Using a Transcriptional Network to Approach the Mechanism of Fungal Meningitis

Abstract

C. neoformans is the most common cause of fungal meningitis, but the molecular mechanisms of pathogenesis remain poorly understood. The pivotal pathogen transcriptional regulator Gat201 inhibits phagocytosis independently of the polysaccharide capsule and plays a central role in virulence (1). To define the corresponding transcriptional network, we performed chromatin immunoprecipitation and sequencing (ChIP-Seq) and expression profiling (RNA-Seq) experiments of Gat201 and two other transcription factors, also required for virulence, regulated by Gat201 that comprise a regulatory network intimately tied to C. neoformans' virulence.

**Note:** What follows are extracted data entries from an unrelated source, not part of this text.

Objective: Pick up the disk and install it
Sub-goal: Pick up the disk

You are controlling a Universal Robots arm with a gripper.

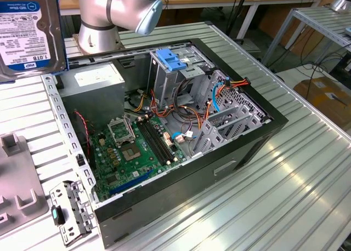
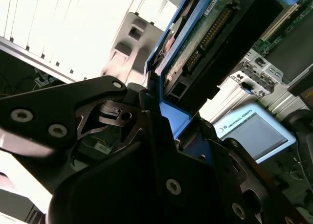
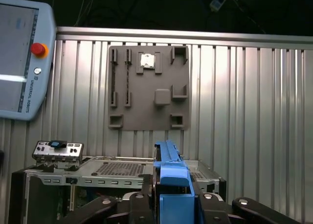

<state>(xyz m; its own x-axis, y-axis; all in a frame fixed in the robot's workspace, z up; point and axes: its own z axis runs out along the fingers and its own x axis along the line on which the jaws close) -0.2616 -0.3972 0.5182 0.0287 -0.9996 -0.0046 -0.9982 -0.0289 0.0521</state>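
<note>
The end effector [image 3: 173, 202] was closed on the blue-railed hard drive [image 1: 24, 32], at upper left of the exterior view.

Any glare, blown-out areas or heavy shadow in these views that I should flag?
Second wrist view: the ribbed table is blown out to near white, while the tool gripping the disk sits in deep shadow. First wrist view: even light on the table, blackness beyond its edge. Exterior view: soft streaky sheen on the table, computer case evenly lit, no harsh glare.
</note>
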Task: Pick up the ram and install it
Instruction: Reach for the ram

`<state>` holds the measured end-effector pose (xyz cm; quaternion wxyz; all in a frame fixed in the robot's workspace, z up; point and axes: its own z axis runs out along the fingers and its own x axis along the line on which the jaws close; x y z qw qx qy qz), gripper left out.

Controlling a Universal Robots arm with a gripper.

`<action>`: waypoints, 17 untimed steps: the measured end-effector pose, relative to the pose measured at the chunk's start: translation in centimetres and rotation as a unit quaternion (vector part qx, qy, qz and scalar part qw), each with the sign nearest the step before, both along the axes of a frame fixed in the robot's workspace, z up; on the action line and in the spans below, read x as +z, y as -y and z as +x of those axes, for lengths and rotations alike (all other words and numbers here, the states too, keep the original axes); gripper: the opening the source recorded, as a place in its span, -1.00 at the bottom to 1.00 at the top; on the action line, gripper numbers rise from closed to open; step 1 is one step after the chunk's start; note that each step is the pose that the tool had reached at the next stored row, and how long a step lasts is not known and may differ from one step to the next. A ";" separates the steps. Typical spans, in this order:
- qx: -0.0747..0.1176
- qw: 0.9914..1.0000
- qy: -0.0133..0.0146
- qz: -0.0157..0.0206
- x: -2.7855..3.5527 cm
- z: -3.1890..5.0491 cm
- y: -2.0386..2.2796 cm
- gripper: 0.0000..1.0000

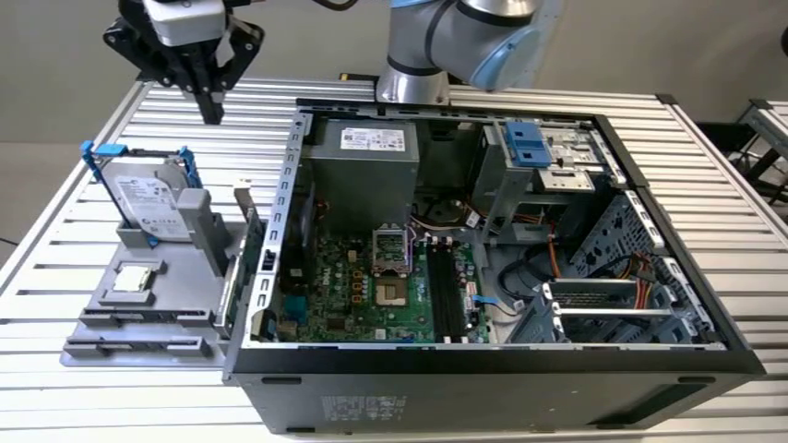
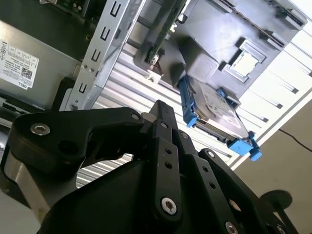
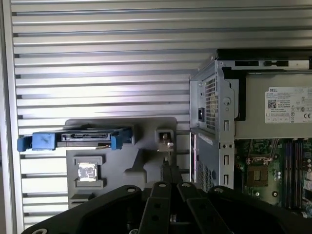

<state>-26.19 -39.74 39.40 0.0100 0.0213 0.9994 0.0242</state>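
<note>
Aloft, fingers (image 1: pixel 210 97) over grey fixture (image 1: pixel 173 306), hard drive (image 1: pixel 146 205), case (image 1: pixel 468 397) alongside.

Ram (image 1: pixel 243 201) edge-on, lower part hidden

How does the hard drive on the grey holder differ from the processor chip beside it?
The hard drive stands upright on its edge in a blue bracket; the processor chip lies flat in a recess. The hard drive is far larger than the chip. The hard drive bears a white label, the chip a plain silver top. Both sit on the grey holder.
</note>
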 end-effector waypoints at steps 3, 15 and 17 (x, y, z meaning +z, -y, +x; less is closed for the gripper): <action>0.000 1.000 0.000 0.000 0.00 -0.75 0.00 -1.00; 0.000 1.000 0.000 0.000 0.00 -3.43 0.00 -1.00; 0.000 1.000 0.000 0.000 0.00 -3.82 0.00 -1.00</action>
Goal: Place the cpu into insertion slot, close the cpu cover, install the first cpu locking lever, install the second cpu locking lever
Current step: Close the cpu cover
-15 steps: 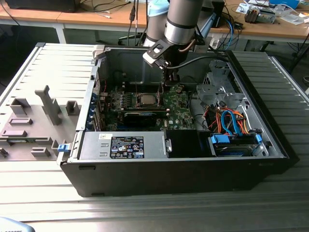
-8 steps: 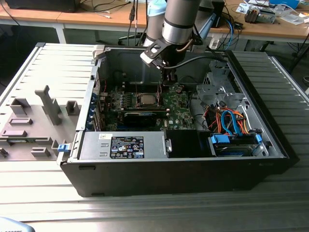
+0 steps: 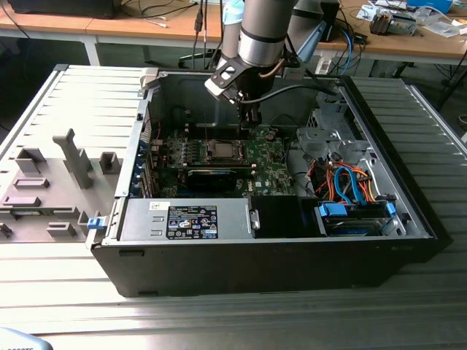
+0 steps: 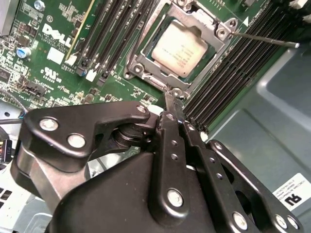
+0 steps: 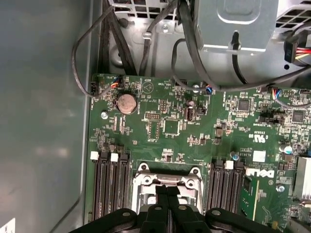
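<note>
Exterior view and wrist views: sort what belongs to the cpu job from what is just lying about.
Job in hand:
- cpu
- cpu cover, framing the cpu
- thin locking lever, sticking out beside the cover
- claw, tips at the cover's corner

Just lying about:
- memory slots
- coin battery
- blue and orange cables
- labelled power supply
- grey side panel
</note>
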You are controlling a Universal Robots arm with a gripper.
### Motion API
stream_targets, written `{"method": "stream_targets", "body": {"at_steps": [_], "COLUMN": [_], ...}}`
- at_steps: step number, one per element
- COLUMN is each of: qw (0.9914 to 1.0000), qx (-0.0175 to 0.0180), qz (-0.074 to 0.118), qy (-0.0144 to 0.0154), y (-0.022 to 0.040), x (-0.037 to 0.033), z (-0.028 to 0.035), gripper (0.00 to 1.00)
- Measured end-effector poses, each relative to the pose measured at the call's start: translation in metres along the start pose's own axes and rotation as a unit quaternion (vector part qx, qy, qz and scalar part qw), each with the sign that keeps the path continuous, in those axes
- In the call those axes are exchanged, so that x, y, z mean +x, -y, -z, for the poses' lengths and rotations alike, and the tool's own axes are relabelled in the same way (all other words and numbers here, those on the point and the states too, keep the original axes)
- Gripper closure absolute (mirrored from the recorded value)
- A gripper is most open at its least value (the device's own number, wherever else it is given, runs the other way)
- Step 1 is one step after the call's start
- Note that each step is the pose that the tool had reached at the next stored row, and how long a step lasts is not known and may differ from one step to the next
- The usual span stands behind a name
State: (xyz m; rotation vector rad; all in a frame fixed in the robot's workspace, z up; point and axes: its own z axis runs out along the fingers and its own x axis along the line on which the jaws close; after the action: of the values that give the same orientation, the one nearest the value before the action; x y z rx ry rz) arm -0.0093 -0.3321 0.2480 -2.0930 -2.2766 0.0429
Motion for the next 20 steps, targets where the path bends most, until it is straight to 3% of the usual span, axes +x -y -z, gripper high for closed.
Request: {"method": "stream_targets", "body": {"at_steps": [16, 20], "qw": [1.0, 1.0], "qx": [0.0, 0.0], "qz": [0.0, 0.0], "qy": [-0.0001, -0.0001], "y": [0.0262, 0.0295], "x": [0.0022, 0.0025], "z": [-0.002, -0.0022], "gripper": [0.89, 0.89]}}
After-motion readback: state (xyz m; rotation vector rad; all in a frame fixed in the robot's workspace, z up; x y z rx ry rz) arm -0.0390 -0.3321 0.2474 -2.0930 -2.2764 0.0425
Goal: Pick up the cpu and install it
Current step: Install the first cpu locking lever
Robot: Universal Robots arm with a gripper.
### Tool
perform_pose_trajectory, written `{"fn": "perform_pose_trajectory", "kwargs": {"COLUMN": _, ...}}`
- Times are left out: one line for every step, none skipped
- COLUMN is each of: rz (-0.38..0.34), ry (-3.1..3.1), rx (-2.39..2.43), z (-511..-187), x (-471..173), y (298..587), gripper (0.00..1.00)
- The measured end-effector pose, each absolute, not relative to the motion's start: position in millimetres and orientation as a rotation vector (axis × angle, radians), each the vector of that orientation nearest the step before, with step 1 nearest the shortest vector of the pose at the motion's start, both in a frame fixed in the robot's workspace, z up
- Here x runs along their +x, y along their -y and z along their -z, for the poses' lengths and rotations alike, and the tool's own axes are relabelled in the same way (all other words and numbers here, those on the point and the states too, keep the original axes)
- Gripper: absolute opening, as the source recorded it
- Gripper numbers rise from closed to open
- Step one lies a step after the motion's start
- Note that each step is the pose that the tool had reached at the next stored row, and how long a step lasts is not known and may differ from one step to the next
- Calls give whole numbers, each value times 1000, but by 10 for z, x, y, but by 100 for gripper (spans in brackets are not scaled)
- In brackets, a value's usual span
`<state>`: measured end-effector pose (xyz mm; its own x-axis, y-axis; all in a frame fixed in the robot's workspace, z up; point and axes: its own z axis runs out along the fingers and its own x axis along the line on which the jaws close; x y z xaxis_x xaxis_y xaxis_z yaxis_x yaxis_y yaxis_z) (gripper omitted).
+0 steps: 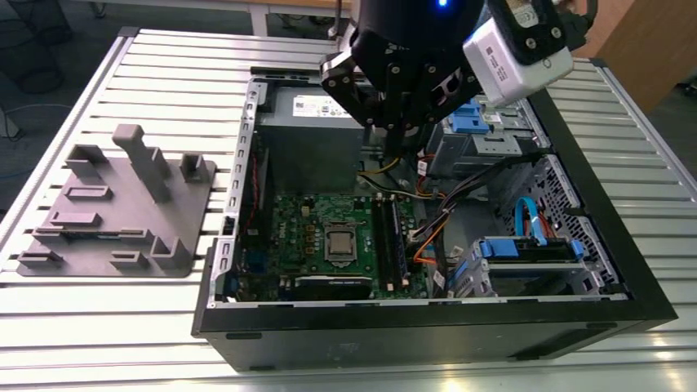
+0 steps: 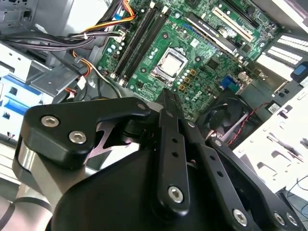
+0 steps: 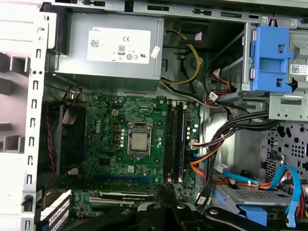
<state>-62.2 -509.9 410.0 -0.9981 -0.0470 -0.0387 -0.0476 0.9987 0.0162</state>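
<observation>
The cpu (image 1: 339, 245) is a small silvery square lying flat in the socket in the middle of the green motherboard (image 1: 294, 233), inside the open computer case. Both wrist views show the cpu (image 2: 172, 65) (image 3: 139, 141) sitting level in its socket frame. My gripper (image 1: 397, 140) hangs above the case, over the area between the power supply and the board, well above the chip. In the second wrist view its black fingers (image 2: 169, 130) run together to a single tip with nothing between them. The gripper tip (image 3: 163, 190) shows at the edge of the first wrist view.
A grey plastic fixture block (image 1: 109, 212) lies on the slatted table at the exterior view's left. Inside the case are the grey power supply (image 3: 115, 48), black memory sticks (image 3: 175, 139), a fan (image 3: 65, 139), bundled cables (image 3: 216, 144) and blue drive brackets (image 3: 272, 57).
</observation>
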Motion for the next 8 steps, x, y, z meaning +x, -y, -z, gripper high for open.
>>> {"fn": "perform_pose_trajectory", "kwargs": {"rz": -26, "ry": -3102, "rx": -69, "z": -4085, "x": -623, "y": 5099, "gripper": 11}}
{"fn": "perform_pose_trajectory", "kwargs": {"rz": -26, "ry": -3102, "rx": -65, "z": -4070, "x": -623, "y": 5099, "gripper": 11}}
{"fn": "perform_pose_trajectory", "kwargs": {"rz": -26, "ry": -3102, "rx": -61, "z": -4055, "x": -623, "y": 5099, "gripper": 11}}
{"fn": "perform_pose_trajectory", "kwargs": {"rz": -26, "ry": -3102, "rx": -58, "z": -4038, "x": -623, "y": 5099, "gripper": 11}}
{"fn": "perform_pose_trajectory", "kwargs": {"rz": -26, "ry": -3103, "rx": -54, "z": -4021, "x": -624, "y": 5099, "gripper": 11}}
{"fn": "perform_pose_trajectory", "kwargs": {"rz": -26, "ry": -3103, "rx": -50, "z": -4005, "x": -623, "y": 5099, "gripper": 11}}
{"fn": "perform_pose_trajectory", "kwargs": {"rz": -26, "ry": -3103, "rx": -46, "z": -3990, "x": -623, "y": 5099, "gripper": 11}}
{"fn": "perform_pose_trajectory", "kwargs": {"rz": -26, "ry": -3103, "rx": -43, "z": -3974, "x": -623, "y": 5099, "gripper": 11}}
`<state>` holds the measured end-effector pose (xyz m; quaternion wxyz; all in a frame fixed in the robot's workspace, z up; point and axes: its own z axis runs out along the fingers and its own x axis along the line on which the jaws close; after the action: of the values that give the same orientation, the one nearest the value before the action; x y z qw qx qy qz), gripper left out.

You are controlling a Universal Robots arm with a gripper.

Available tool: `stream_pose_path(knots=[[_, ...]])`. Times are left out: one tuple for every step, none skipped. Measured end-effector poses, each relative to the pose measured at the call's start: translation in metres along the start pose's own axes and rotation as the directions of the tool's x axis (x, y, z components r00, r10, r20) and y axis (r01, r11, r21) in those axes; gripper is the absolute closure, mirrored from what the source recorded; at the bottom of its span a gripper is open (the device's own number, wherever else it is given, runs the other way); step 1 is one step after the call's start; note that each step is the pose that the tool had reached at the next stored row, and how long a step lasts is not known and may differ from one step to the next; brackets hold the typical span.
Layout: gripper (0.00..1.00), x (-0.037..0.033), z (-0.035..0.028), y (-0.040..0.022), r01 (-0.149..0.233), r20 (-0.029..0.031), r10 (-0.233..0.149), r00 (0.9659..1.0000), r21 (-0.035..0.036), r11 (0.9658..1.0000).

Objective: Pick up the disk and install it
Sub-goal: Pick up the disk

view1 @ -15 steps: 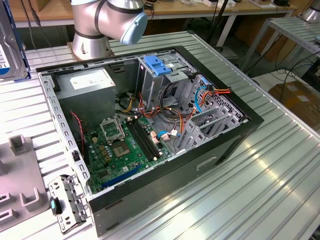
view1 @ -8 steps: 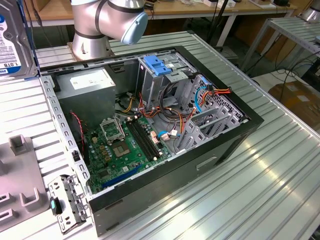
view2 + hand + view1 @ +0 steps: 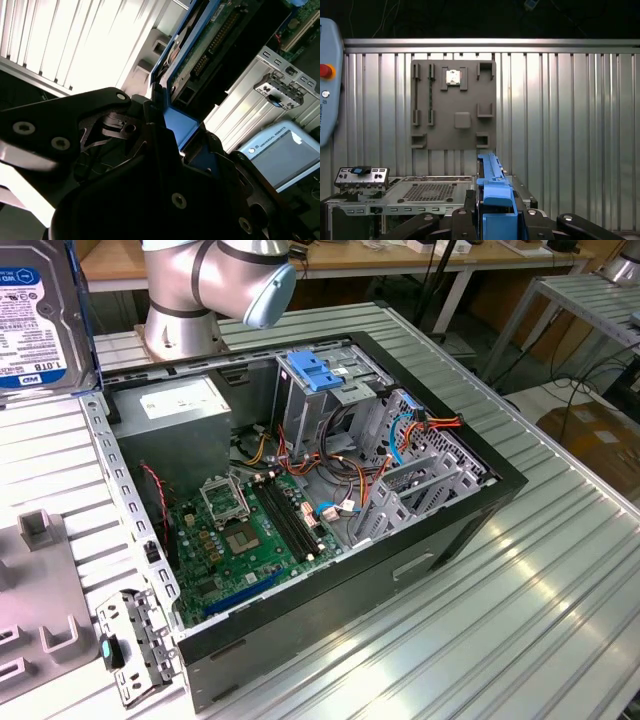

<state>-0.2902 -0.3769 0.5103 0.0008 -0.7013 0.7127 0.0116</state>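
The ribbed metal worktop (image 3: 520,600) holds a big open computer case (image 3: 330,592). The disk (image 3: 35,310) is up in the air, upright, off to the exterior view's left of the case. The gripper (image 3: 495,210) squeezes tight on the disk's blue edge.

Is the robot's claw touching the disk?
Touching. In the first wrist view, the gripper squeezes the disk by its blue edge from both sides, with no gap.
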Motion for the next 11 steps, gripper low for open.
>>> stream_pose_path(knots=[[0.63,0.0,0.0,-0.0016,0.0,0.0,0.0,1.0,0.0,1.0],[0.63,0.0,0.0,-0.0046,0.0,0.0,0.0,1.0,-0.0002,1.0],[0.63,0.0001,0.0,-0.0071,0.0,0.0,0.0,1.0,-0.0002,1.0],[0.63,0.0001,0.0,-0.0105,0.0,0.0,0.0,1.0,-0.0003,1.0],[0.63,0.0001,0.0,-0.0129,0.0,0.0,0.0,1.0,-0.0004,1.0],[0.63,0.0002,-0.0001,-0.0144,-0.001,0.0,0.001,1.0,-0.0005,1.0],[0.63,0.0002,-0.0001,-0.0163,-0.001,0.0,0.001,1.0,-0.0005,1.0],[0.63,0.0002,-0.0001,-0.0178,-0.001,0.0,0.001,1.0,-0.0005,1.0],[0.63,0.0002,-0.0001,-0.02,-0.001,0.0,0.001,1.0,-0.0006,1.0],[0.63,0.0003,-0.0001,-0.0229,-0.001,0.0,0.001,1.0,-0.0006,1.0],[0.63,0.0003,-0.0002,-0.0248,-0.002,0.0,0.002,1.0,-0.0008,1.0]])
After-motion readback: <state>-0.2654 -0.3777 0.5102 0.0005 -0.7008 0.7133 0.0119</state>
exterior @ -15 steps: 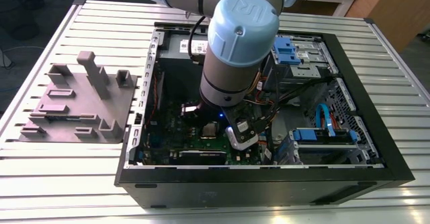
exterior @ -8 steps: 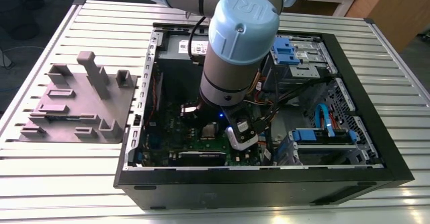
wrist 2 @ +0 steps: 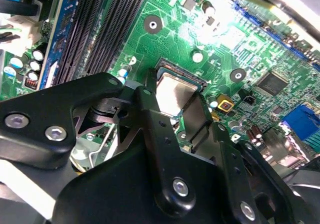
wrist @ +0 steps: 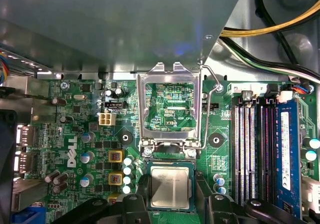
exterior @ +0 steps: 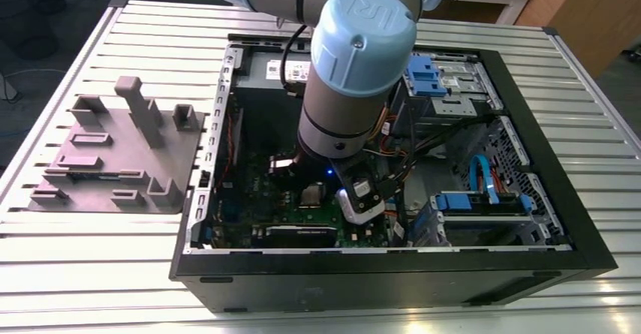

Within the set of genes whose promoters are bound by all three transcription factors assayed, there are three members of a six-member protein family in C. neoformans (Blp1-6), characterized by an N-terminal signal sequence and a double-psi beta barrel motif. One member of this family, Blp1, inhibits phagocytosis through an unknown mechanism (1). In addition, we found that the promoter of a peptide required for low-density growth of a C. neoformans tup1Δ mutant strain background is also bound by all three transcription factors (2). We are currently investigating the functional roles of these secreted proteins and their biochemical mechanisms of action.(1) Chun CD, Brown JCS, and Madhani HD. (2011) A Major Role for Capsule-Independent Phagocytosis-Inhibitory Mechanisms in Mammalian Infection by Cryptococcus neoformans. Cell Host & Microbe, 9: 243-251.(2) Lee H, Chang YC, Nardone G, Kwon-Chung KJ. (2007) TUP1 disruption in Cryptococcus neoformans uncovers a peptide-mediated density-dependent growth phenomenon that mimics quorum sensing. Molecular Microbiology 64(3): 591-601.